■ Brief ■
From the data that follows, print exactly the lines starting at the one containing "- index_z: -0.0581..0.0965" and ending at the one containing "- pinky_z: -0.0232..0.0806"; include both of them and nothing more.

[Opening Information shown section]

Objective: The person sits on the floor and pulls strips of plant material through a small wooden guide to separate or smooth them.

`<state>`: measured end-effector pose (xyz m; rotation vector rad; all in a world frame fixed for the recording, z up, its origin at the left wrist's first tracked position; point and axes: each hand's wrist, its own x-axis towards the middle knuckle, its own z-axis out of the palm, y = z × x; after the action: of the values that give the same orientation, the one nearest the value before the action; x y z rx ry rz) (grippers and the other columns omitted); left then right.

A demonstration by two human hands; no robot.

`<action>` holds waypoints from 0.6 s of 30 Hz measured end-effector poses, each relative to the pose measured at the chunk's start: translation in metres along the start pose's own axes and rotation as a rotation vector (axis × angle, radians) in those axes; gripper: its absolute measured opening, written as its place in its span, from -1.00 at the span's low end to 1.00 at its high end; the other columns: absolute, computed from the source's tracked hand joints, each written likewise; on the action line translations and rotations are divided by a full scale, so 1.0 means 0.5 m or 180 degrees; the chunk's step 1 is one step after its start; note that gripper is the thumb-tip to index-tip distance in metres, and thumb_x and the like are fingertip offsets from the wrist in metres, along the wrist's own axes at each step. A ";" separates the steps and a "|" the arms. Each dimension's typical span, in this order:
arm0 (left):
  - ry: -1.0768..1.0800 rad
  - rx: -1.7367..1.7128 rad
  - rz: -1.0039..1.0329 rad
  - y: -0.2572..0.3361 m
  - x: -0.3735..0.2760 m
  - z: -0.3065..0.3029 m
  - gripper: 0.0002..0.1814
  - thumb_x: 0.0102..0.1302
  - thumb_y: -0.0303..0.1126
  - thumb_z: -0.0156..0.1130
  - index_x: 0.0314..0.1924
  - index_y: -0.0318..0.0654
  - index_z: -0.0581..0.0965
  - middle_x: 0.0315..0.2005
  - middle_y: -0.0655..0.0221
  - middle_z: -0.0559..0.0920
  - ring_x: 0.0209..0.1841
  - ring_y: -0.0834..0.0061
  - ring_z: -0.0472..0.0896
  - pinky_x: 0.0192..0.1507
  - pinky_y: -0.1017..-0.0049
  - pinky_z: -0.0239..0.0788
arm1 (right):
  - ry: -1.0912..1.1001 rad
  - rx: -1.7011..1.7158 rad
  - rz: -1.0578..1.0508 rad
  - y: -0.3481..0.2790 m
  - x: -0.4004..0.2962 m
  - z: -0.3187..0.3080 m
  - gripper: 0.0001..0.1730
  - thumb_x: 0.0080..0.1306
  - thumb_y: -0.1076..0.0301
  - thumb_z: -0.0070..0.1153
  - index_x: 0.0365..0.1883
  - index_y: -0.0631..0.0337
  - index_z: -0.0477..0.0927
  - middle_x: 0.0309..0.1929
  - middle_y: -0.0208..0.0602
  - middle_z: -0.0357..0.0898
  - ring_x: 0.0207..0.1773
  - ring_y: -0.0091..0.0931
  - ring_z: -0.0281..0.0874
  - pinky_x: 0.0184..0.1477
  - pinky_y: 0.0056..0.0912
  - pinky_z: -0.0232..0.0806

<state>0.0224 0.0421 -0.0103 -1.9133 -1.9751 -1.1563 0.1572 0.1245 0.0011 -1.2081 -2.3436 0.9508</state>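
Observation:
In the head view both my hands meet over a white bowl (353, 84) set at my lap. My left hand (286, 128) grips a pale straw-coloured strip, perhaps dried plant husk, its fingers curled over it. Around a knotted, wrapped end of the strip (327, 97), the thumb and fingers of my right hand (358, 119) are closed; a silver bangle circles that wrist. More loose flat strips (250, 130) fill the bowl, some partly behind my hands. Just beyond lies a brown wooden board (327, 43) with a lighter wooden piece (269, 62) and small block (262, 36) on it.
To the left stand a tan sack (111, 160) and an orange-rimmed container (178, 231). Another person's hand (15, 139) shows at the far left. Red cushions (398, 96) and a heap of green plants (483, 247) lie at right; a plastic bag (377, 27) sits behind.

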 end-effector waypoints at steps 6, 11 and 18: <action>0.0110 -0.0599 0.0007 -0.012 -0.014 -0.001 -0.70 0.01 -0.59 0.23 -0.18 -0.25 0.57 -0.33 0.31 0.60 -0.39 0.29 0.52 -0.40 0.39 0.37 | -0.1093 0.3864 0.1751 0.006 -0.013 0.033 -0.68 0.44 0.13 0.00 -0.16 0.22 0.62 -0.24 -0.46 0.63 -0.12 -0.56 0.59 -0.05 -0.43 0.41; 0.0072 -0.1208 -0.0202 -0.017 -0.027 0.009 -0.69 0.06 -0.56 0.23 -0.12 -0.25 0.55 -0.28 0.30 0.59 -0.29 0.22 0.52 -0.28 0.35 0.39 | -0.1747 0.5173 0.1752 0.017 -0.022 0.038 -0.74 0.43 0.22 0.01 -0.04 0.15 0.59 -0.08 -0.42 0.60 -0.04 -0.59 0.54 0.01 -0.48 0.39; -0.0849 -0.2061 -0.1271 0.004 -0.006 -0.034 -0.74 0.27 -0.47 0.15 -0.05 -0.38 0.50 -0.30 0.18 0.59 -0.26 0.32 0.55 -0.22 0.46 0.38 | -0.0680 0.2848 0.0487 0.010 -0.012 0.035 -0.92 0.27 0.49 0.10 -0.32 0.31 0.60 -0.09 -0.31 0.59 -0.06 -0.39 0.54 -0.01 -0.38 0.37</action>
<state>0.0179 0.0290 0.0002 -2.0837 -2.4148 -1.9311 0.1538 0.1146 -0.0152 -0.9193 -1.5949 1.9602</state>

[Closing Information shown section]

■ Written answer ■
  - index_z: -0.0581..0.0965
  - middle_x: 0.0315..0.2005
  - middle_y: -0.0655..0.0221
  - middle_z: -0.0559..0.0920
  - ring_x: 0.0209..0.1841
  - ring_y: -0.0834..0.0061
  - ring_z: -0.0472..0.0896
  - pinky_x: 0.0192..0.1507
  - pinky_y: -0.1017..-0.0049
  - pinky_z: -0.0239..0.0788
arm1 (right):
  - ry: -1.0912..1.1001 rad
  - rx: -1.7011..1.7158 rad
  - rz: -1.0578..1.0508 rad
  - y: -0.3481..0.2790 m
  - x: -0.4004..0.2962 m
  - z: -0.3187..0.3080 m
  - gripper: 0.0001..0.1730
  - thumb_x: 0.0080..0.1306
  - thumb_y: -0.1076..0.0301
  - thumb_z: -0.0070..0.1153
  - index_x: 0.0365..0.1883
  - index_y: -0.0631..0.0337
  - index_z: -0.0477..0.0927
  - middle_x: 0.0309..0.1929
  - middle_y: -0.0208..0.0602
  - middle_z: -0.0357..0.0898
  - ring_x: 0.0207..0.1773
  - ring_y: -0.0091..0.0931
  - ring_z: -0.0281..0.0874
  - pinky_x: 0.0184..0.1477
  - pinky_y: 0.0056..0.0912
  - pinky_z: -0.0232..0.0806

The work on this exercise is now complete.